◆ **EXERCISE REQUIREMENTS**:
Copy the complete listing word for word, but do not carry over any images.

◆ **DATASET CONTENT**:
##############################

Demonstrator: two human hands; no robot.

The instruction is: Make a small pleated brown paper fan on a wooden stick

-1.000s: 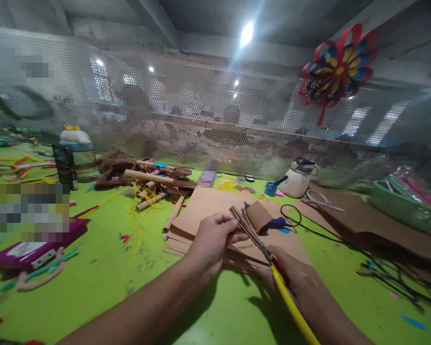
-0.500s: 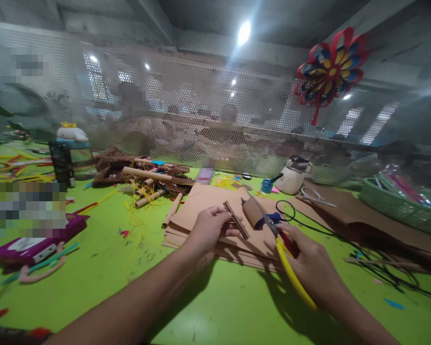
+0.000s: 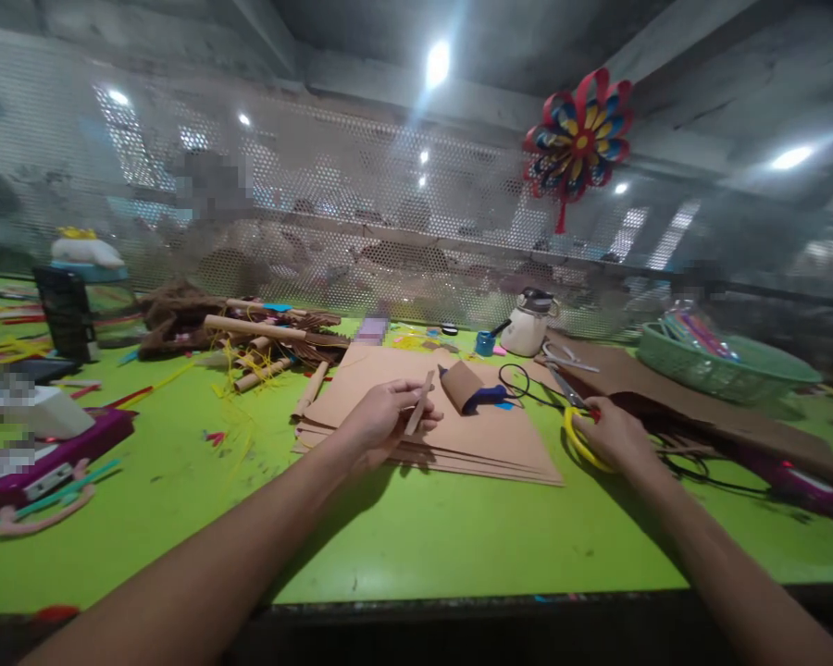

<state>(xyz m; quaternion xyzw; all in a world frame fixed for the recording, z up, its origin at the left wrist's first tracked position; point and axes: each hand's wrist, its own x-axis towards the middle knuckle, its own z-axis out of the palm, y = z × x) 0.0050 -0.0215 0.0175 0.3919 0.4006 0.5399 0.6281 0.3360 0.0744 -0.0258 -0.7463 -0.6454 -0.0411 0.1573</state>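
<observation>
Between the thumb and fingers of my left hand [image 3: 381, 418] is a narrow brown cardboard strip [image 3: 420, 403], held slanted over a stack of brown paper sheets [image 3: 371, 375]. My right hand [image 3: 619, 435] grips a pair of scissors [image 3: 578, 446] with yellow handles, right of the stack. Their blades point up and left, away from me; whether the blades are fully closed is hard to tell. On the sheets, between both hands, lies a blue-handled tool, seemingly a glue gun [image 3: 487, 398], with a curved brown piece [image 3: 464, 384] over its front.
Brown paper rolls [image 3: 256, 328] and yellow shreds lie back left. A purple box [image 3: 55, 462] is at left. Behind the stack stand a blue pot [image 3: 484, 343] and a white jar [image 3: 524, 328]. A green basket [image 3: 756, 365] and black cable [image 3: 722, 483] are at right.
My right hand has moved the scissors right, away from the strip and onto the table beside the stack. The strip in my left hand has turned to slant the other way. The view has shifted.
</observation>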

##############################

◆ **RESPONSE TO THIS TASK**:
Demonstrator: two human hands; no robot.

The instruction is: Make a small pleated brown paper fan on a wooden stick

-1.000s: 
-0.500s: 
+0.000s: 

<state>(xyz m; quaternion xyzw; all in a world frame fixed for the recording, z up, its origin at the left wrist's first tracked position; point and axes: each hand's wrist, its own x-axis towards the middle knuckle, its own z-axis out of the palm, y = z × x) 0.0050 -0.0215 0.0175 0.3919 0.4006 0.5399 0.6281 0.3360 0.0744 -0.0258 -0.7463 -0.6454 -0.0411 0.1573</state>
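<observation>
Between the thumb and fingers of my left hand [image 3: 381, 418] is a narrow brown cardboard strip [image 3: 420, 403], held slanted over a stack of brown paper sheets [image 3: 371, 375]. My right hand [image 3: 619, 435] grips a pair of scissors [image 3: 578, 446] with yellow handles, right of the stack. Their blades point up and left, away from me; whether the blades are fully closed is hard to tell. On the sheets, between both hands, lies a blue-handled tool, seemingly a glue gun [image 3: 487, 398], with a curved brown piece [image 3: 464, 384] over its front.
Brown paper rolls [image 3: 256, 328] and yellow shreds lie back left. A purple box [image 3: 55, 462] is at left. Behind the stack stand a blue pot [image 3: 484, 343] and a white jar [image 3: 524, 328]. A green basket [image 3: 756, 365] and black cable [image 3: 722, 483] are at right.
My right hand has moved the scissors right, away from the strip and onto the table beside the stack. The strip in my left hand has turned to slant the other way. The view has shifted.
</observation>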

Nothing remains to be added to the response.